Priority Reform Two of the National Agreement on Closing the Gap defines an ACCO (or ACCHO) as an organisation that is:

  • incorporated under relevant legislation and not-for-profit
  • controlled and operated by Aboriginal and/or Torres Strait Islander people
  • connected to the community, or communities, in which they deliver the services
  • governed by a majority Aboriginal and/or Torres Strait Islander governing body.

In Victoria, the acronym ACCO is preferred, as it better reflects the broader range of healthcare and social services offered in Victorian compared to other states.

Connection

In Aboriginal cultures, the concept of “connection” holds profound significance, encompassing a deep and holistic understanding of relationships. The idea of connection extends beyond mere physical ties, it encapsulates spiritual, cultural, social, and environmental dimensions.

Cultural determinants of health

How an individual’s cultural background, identity, and practices influence their health and wellbeing. These determinants are integral to understanding health disparities and providing culturally competent and effective healthcare.

Cultural Safety

An environment that is safe for people; where there is no assault, challenge or denial of their identity, of who they are and what they need. It is about shared respect, shared meaning, shared knowledge and experience, learning together with dignity, and truly listening.

Cultural Safety Practice

The ongoing critical reflection of health practitioner knowledge, skills, attitudes, practising behaviours and power differentials in delivering safe, accessible, and responsive healthcare free of racism.

Model of Care

A broad outline of the way a service is organised and delivered. Within the Victorian ACCO Model there are multiple models of care.

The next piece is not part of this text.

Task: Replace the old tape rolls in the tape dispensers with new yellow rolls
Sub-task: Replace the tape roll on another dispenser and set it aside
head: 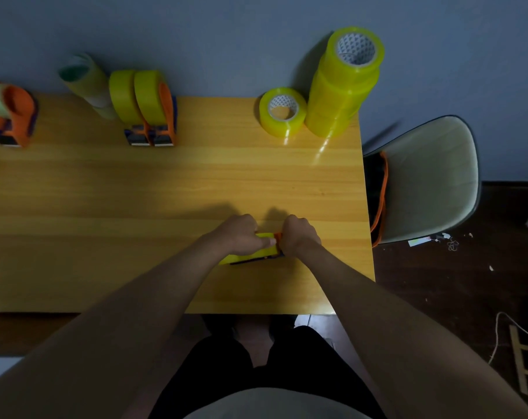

Political determinants of health

The influence of political structures, policies, and power dynamics on the distribution of resources, opportunities, and social conditions that shape health outcomes within a population. These determinants highlight how political decisions and governance structures can either contribute to health equity or exacerbate health disparities.

Self determination

While Aboriginal self-determination means different things to different people, the UN Declaration on the Rights of Indigenous Peoples describes it as the ability for Indigenous people to freely determine their political status and pursue their economic, social and cultural development. It also describes self-determination as a right that relates to groups of people, not individuals.